You are viewing a plain text version of this content. The canonical link for it is here.
Posted to user@mahout.apache.org by Timothy Potter <th...@gmail.com> on 2012/05/11 20:38:58 UTC

Question about storage in Pig-vector (Pig + Mahout)

I'm trying to run the simple 20-newsgroups example to train a Mahout
classifier using Pig and am unsure about the elephant-bird stuff.

First, after battling with getting a build of elephant-bird, the store to
SequenceFile didn't work for me. Then I saw the PigModelStorage and just
used that and it works just fine.
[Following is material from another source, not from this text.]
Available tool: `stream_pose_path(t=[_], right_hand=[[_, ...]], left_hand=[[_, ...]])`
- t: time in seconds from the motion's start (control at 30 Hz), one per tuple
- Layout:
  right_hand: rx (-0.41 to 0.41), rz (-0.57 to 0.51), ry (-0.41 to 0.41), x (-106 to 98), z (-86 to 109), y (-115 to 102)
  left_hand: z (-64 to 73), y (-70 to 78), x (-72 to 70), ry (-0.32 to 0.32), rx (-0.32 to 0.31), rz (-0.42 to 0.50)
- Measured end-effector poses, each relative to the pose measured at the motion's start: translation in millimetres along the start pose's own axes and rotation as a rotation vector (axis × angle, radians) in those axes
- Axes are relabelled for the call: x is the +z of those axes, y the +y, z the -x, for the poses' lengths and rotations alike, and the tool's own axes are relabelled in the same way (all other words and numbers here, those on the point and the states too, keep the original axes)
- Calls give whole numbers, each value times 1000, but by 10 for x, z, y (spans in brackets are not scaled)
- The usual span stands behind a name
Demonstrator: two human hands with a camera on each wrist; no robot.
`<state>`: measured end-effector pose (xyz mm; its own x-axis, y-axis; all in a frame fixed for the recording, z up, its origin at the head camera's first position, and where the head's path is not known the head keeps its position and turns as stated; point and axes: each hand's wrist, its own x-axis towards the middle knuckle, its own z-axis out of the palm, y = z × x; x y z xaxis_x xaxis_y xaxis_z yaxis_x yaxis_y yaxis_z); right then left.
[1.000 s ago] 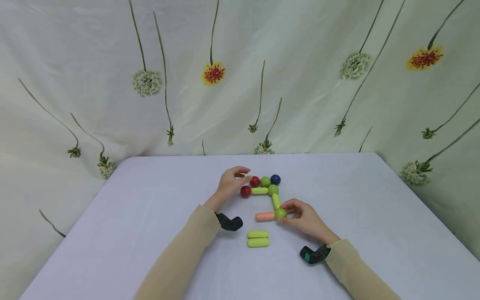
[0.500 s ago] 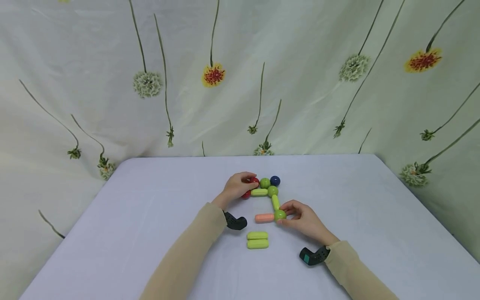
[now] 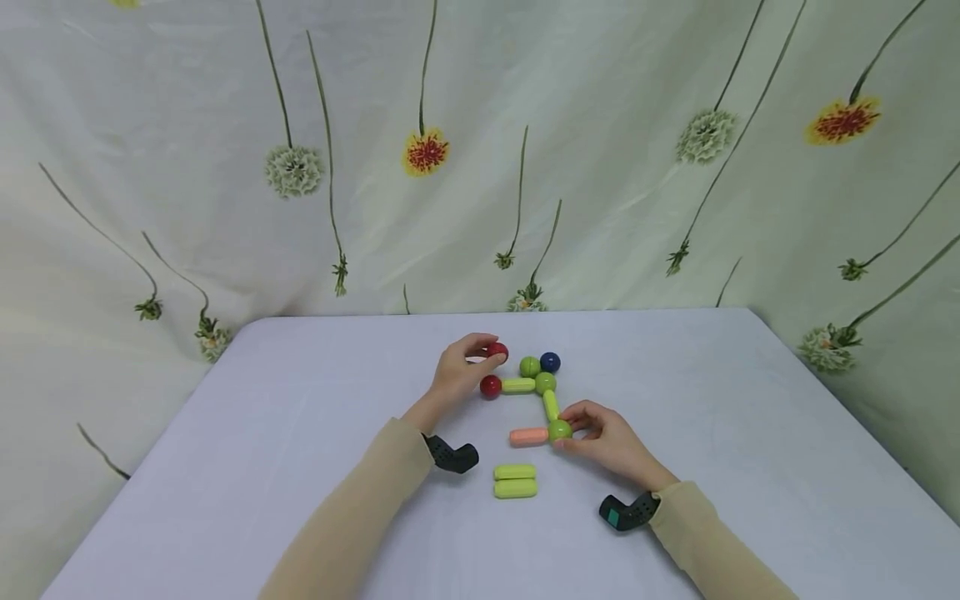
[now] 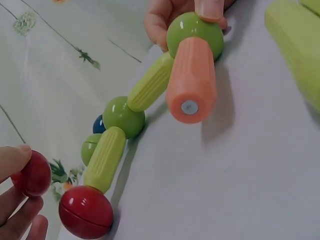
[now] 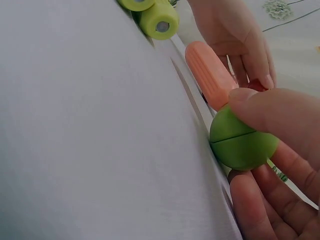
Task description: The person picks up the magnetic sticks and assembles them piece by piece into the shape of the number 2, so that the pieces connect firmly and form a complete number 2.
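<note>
My left hand (image 3: 459,367) pinches a red ball (image 4: 37,173) between thumb and fingers, just beyond the red end ball (image 4: 86,212) of a joined chain. From that end ball a yellow-green rod (image 4: 105,159) runs to a green ball (image 4: 124,117). A second yellow-green rod (image 4: 150,82) links it to the near green ball (image 5: 243,137). My right hand (image 3: 609,440) holds this near ball between thumb and fingers. An orange rod (image 4: 193,80) sticks out leftward from it, a metal disc showing in its free end.
A loose-looking green ball (image 3: 529,367) and a dark blue ball (image 3: 550,362) sit side by side behind the chain. Two yellow-green rods (image 3: 515,488) lie parallel in front of it. A flowered cloth (image 3: 615,167) hangs behind the white table (image 3: 225,467).
My left hand has reached right, taken the red ball from beside the green one at the back, and drawn it left. The right hand stays on the near green ball.
</note>
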<state>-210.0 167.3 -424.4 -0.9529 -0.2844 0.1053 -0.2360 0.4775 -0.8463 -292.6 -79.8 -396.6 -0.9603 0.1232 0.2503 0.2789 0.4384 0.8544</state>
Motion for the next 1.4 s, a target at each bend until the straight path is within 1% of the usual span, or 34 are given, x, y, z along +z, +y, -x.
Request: stream_pose_path(t=[0.07,0.23,0.3,0.37,0.43,0.53,0.67,0.77,0.9,1.03,1.17,1.27,1.4], right_hand=[[-8,0,-4,-19,39,-97],[-6,2,-19,-63,134,-331],[2,7,-18,-63,147,-361],[1,9,-16,-63,148,-368],[-5,8,-14,-60,132,-336],[1,7,-6,-33,76,-193],[5,18,0,-1,-3,16],[-8,18,-8,1,-30,83],[-17,4,-18,5,-35,113],[-14,-1,-17,5,-29,118],[-15,2,-10,3,-28,116],[-16,6,-14,3,-32,116],[-14,15,-14,6,-29,86]], left_hand=[[44,29,-27,14,13,7],[191,110,-107,22,61,88],[264,147,-141,21,75,120],[346,181,-168,24,74,134],[430,191,-180,27,62,151],[561,159,-161,25,54,186],[733,26,-84,1,25,258],[828,-87,-23,-21,-20,282],[876,-172,19,-47,-65,282],[892,-149,20,-93,-90,251],[912,-65,14,-132,-78,207],[928,-10,5,-147,-62,189],[925,-32,5,-158,-54,151]])
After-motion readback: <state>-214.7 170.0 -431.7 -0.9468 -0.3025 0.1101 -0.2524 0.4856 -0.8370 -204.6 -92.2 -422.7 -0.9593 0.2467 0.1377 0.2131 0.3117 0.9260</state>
Here is my script (with comments removed
for brevity):

-- Train:

register '.../target/pig-vector-1.0-jar-with-dependencies.jar';

define train org.apache.mahout.pig.LogisticRegression('iterations=5,
inMemory=true, features=100000, categories=alt.atheism
comp.sys.mac.hardware rec.motorcycles sci.electronics talk.politics.guns
comp.graphics comp.windows.x rec.sport.baseball sci.med
talk.politics.mideast comp.os.ms-windows.misc misc.forsale rec.sport.hockey
sci.space talk.politics.misc comp.sys.ibm.pc.hardware rec.autos sci.crypt
soc.religion.christian talk.religion.misc');

docs = load '20news-bydate-train/*/*' using
org.apache.mahout.pig.MessageLoader()
    as (newsgroup, id:int, subject, body);

define encodeVector org.apache.mahout.pig.encoders.EncodeVector('100000',
'subject+body', 'group:word, article:numeric, subject:text, body:text');
vectors = foreach docs generate newsgroup, encodeVector(*) as v;

grouped = group vectors all;

model = foreach grouped generate 1 as key, train(vectors) as model;

store model into 'pv-tmp/news_model2' using
org.apache.mahout.pig.PigModelStorage();


-- Eval:

define evaluate
org.apache.mahout.pig.LogisticRegressionEval('sequence=pv-tmp/news_model2/part-r-00000,
key=1');
test = load '20news-bydate-test/*/*' using
org.apache.mahout.pig.MessageLoader()
    as (newsgroup, id:int, subject, body);
testvecs = foreach test generate newsgroup, encodeVector(*) as v;
describe testvecs;
evalvecs = foreach testvecs generate evaluate(v);

dump evalvecs;

----

So my main question is what does the elephant-bird model storage stuff do
that PigModelStorage doesn't?

Cheers,
Tim

Re: Question about storage in Pig-vector (Pig + Mahout)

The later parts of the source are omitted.